Track loading, loaded, and error states for async operations using withCallState() from ngrx-toolkit or custom implementation.

States

  • loading - Operation in progress
  • loaded - Operation completed successfully
  • error - Operation failed with error

Benefits

  • Consistent loading UI patterns
  • Error handling standardization
  • Multiple collection support
  • DevTools visibility

For implementation examples, see examples/features.md.

</patterns>
<integration>

Integration Guide

Angular DI Integration:

SignalStore is an Angular service.
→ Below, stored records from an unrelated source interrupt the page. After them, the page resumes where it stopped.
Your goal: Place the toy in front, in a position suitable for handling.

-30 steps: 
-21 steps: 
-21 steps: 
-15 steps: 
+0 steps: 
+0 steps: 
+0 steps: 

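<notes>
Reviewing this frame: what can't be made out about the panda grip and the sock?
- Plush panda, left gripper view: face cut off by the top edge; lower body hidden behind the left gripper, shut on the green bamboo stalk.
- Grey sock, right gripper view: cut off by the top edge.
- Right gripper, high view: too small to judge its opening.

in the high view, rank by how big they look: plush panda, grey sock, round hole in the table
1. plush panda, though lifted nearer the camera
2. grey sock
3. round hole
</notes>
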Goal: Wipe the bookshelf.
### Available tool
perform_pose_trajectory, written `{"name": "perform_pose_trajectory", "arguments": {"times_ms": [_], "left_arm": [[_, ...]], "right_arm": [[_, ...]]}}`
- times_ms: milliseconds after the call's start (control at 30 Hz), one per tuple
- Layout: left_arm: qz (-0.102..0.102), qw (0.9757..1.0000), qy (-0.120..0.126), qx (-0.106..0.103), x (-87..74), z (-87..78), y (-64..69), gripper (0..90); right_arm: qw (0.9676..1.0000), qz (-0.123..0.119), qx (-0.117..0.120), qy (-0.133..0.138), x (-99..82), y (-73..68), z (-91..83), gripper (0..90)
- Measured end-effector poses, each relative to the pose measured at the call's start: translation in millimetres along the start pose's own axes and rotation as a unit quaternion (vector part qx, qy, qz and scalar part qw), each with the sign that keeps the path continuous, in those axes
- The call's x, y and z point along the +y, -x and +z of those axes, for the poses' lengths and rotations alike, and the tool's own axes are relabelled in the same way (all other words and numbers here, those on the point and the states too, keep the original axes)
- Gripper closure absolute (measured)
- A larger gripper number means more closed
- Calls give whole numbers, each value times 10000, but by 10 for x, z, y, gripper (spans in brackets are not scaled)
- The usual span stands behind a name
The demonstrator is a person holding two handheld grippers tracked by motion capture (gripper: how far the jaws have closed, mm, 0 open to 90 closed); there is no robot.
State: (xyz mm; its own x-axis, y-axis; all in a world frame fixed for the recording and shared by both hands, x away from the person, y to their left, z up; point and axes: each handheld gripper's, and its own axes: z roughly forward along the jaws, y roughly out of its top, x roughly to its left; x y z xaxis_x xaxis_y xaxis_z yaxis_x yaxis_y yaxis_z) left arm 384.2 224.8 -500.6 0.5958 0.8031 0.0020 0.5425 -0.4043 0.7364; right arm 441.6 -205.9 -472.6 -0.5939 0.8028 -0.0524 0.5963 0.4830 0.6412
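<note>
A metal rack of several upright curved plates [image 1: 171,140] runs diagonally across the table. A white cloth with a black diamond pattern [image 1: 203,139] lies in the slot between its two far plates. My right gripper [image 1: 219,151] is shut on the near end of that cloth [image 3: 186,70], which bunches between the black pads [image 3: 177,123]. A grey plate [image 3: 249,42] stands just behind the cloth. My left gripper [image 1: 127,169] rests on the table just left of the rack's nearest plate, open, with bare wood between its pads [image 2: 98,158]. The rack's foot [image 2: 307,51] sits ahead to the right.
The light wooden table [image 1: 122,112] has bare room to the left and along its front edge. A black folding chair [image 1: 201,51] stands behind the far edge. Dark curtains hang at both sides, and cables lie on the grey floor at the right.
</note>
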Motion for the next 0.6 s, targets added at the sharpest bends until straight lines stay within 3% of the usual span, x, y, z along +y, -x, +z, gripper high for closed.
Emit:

Use providedIn: 'root' for singletons or component-level providers for scoped stores:

typescript
// Root-level singleton
export const GlobalStore = signalStore(
  { providedIn: "root" },
  withState({
    /* ... */
  }),
);

// Component-scoped
@Component({
  providers: [LocalStore],
})
export class MyComponent {
  readonly store = inject(LocalStore);
}

DevTools Integration:

Use @angular-architects/ngrx-toolkit for Redux DevTools support:

typescript
import { withDevtools } from "@angular-architects/ngrx-toolkit";

export const FlightStore = signalStore(
  { providedIn: "root" },
  withDevtools("flights"),
  withState({ flights: [] as Flight[] }),
);

Testing Integration:

  • Use unprotected() from @ngrx/signals/testing to bypass state protection
  • Use TestBed.configureTestingModule() with mocked services
  • Test store methods directly or through component integration
</integration>

<critical_reminders>

CRITICAL REMINDERS

(You MUST use patchState() for ALL state updates - NEVER mutate state directly)

(You MUST wrap async operations in rxMethod() from @ngrx/signals/rxjs-interop for RxJS integration)

(You MUST use withEntities() from @ngrx/signals/entities for entity collections - NOT arrays in state)

(You MUST use named exports ONLY - NO default exports in any store files)

(You MUST use named constants for ALL numbers - NO magic numbers in state code)

Failure to follow these rules will cause reactivity bugs, state corruption, and inconsistent behavior.